Hawai‘i’s unique island geography and isolated location presents unique challenges for the state’s energy infrastructure. The state leads the nation in both residential solar power generated per household and is third in solar photovoltaic capacity installed. Hawai‘i currently has the highest electricity cost per kilowatt hour in the nation— approximately 2.5 times the national average. To bring costs down and better protect the environment, Hawai‘i aims to generate 100 percent of electricity with renewable sources by 2045.

Meanwhile, the state’s public school facilities are challenged by population growth and a lack of adequate funding. As of 2017, the average age of the schools overseen by the Hawai‘i Department of Education (HIDOE) was 62 years old, while 53 buildings were over 100 years old. When a facility is beyond its useful life, higher maintenance and repair costs are anticipated.

“The first Report Card for Hawai‘i’s Infrastructure showed us that a large majority of our infrastructure systems were built decades ago and are reaching the end of their service lives,” said Steven Doo, PE, Co-chair of the Hawai‘i Infrastructure Report Card Committee. “We hope our local and state leaders will take the Report Card’s recommendations into consideration, prioritize investment in the state’s infrastructure, and make the changes needed to make the Aloha State ready for the challenges of the next several decades.”

In addition to an assessment of the state’s infrastructure systems, the Report Card also offers recommendations to improve the state’s infrastructure and the overall grade:

  • Fund short and long-term strategies to address the impacts of sea-level rise and other natural disasters and weather events. In the short term, education regarding beach nourishment is needed and funding should be identified and directed toward shoreline protection projects.
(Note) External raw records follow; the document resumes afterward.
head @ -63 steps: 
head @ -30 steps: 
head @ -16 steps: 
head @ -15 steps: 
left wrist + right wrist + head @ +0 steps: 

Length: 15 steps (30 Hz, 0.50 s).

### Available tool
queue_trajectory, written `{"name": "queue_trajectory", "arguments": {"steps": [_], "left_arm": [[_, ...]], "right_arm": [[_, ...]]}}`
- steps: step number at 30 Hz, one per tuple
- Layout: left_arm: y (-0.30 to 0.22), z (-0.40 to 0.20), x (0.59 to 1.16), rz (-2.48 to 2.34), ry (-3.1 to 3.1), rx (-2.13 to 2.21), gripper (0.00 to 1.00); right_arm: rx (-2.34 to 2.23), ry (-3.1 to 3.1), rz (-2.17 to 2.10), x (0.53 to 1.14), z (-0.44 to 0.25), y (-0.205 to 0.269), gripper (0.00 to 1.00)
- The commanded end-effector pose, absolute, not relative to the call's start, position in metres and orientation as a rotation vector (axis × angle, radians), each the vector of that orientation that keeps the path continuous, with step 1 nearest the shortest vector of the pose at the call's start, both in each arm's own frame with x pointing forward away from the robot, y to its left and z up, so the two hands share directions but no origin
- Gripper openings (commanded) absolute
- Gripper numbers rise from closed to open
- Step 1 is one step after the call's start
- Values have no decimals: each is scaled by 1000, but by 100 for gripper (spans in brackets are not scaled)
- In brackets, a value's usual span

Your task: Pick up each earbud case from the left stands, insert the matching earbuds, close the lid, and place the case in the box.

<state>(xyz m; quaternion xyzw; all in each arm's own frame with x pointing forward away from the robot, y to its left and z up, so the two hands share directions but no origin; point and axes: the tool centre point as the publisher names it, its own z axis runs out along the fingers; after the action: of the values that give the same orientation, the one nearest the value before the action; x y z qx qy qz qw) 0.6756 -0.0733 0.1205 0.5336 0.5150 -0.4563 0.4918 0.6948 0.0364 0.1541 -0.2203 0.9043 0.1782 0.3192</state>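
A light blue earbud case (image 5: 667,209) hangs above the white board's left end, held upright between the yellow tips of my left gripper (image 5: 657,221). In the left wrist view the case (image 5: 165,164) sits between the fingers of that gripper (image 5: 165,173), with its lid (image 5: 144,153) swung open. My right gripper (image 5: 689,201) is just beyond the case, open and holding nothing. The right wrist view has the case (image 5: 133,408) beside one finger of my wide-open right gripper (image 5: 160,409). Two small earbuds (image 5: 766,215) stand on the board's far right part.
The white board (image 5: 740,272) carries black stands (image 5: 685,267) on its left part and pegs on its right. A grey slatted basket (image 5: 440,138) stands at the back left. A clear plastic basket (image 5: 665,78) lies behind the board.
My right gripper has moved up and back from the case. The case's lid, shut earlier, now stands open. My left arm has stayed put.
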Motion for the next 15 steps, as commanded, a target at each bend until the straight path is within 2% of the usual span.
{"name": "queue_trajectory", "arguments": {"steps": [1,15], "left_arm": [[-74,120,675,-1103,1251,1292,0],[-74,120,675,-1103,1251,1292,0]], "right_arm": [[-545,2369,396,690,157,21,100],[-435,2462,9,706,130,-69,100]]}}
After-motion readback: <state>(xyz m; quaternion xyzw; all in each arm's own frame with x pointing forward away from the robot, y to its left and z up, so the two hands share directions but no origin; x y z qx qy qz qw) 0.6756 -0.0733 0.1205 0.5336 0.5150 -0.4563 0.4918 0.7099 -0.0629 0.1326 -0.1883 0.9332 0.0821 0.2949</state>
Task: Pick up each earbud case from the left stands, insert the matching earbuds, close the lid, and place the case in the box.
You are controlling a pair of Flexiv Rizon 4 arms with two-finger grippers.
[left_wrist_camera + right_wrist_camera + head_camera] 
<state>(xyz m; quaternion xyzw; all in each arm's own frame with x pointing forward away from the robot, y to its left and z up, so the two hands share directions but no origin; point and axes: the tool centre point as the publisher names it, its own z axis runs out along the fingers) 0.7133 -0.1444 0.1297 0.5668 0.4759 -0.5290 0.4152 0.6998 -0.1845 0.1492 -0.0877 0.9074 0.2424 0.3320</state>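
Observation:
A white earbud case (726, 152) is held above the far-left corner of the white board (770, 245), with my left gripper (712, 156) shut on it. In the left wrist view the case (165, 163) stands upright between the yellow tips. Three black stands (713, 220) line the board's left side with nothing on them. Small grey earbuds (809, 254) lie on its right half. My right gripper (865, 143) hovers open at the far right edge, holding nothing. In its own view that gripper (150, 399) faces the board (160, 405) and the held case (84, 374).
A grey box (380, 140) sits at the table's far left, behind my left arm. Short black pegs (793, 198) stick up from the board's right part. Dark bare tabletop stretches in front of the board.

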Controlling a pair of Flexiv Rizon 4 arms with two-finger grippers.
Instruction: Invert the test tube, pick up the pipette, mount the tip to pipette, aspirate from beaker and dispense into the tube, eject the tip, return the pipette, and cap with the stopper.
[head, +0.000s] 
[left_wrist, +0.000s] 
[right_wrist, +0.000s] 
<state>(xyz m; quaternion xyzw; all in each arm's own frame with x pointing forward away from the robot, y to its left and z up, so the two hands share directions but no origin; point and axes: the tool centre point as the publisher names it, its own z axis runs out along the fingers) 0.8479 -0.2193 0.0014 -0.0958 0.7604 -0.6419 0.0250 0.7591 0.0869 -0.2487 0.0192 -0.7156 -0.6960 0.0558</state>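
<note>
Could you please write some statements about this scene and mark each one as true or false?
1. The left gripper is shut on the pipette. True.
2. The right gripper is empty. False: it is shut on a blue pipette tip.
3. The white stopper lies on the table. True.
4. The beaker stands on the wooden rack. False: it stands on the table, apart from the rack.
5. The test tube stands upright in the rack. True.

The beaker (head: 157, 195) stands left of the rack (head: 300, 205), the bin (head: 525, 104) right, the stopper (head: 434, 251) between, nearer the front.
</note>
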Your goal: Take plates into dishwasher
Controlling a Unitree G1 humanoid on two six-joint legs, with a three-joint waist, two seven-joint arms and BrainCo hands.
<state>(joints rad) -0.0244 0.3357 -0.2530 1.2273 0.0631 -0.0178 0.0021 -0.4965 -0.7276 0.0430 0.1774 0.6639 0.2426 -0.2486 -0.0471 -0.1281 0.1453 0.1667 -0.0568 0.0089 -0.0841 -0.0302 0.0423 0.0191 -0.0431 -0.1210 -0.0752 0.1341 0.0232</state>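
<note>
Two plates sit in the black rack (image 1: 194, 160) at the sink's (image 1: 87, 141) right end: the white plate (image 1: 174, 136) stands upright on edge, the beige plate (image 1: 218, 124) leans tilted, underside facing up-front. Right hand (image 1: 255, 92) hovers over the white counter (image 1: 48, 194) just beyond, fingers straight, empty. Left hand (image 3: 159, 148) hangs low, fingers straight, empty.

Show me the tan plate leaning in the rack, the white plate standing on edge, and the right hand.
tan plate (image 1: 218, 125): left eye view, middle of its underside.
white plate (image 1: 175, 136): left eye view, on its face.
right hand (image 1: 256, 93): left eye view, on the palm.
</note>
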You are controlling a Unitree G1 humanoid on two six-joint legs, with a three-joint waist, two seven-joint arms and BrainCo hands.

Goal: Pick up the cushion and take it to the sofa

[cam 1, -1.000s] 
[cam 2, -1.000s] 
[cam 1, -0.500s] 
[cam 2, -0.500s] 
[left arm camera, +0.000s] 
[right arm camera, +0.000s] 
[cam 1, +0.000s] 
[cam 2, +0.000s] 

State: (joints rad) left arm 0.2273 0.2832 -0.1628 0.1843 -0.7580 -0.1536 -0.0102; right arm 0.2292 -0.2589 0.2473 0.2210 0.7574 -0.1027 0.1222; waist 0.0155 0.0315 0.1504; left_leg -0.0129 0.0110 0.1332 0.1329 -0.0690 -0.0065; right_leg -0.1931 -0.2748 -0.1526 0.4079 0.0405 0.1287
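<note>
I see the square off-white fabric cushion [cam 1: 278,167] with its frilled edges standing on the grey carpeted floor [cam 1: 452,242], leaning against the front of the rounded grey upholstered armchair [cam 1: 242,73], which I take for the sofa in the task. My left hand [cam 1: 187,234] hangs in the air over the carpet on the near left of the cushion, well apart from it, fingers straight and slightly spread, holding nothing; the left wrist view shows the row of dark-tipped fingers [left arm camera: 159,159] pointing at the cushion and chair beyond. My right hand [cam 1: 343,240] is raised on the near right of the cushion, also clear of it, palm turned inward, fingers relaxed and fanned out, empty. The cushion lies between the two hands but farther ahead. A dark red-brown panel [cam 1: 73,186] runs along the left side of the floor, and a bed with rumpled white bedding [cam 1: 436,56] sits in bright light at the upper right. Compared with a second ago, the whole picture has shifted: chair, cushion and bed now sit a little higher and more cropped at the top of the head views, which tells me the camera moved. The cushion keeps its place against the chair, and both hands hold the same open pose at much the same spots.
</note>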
In the long term, the state should prioritize funding to address the impacts of sea level rise on Hawai‘i’s existing infrastructure.
  • The state legislature should increase the state gas tax and support innovative funding mechanisms.
  • Significant funding for engineering investigations, repairs and maintenance are necessary to help Hawai‘i’s dams meet current safety standards and minimize the risk to downstream communities and the general public. 93 percent of Hawai‘i’s dams are high-hazard potential, meaning failure could result in significant loss of life or property.
  • Rates for both drinking water and wastewater utilities should reflect the true cost of service and Hawai‘ian communities should leverage available loan and grant programs to ensure public safety and the environment is protected. Additionally, impacts of sea level rise and wave inundation on facilities could potentially release wastewater or hazardous waste to local waters and habitats.
  • Take advantage of new laws in place that allow stormwater to be recognized as a utility and further develop county stormwater fees. These fees can help pay for the retrofitting of flood control infrastructure and water quality improvement projects.

The Report Card for Hawai‘i’s Infrastructure was created as a public service to citizens and policymakers to inform them of the infrastructure needs in their state. Civil engineers used their expertise and school report card letter grades to condense complicated data into an easy-to-understand analysis of Hawai‘i’s infrastructure network.

A full copy of the Report Card for Hawai‘i’s Infrastructure is available at www.InfrastructureReportCard.org/Hawaii.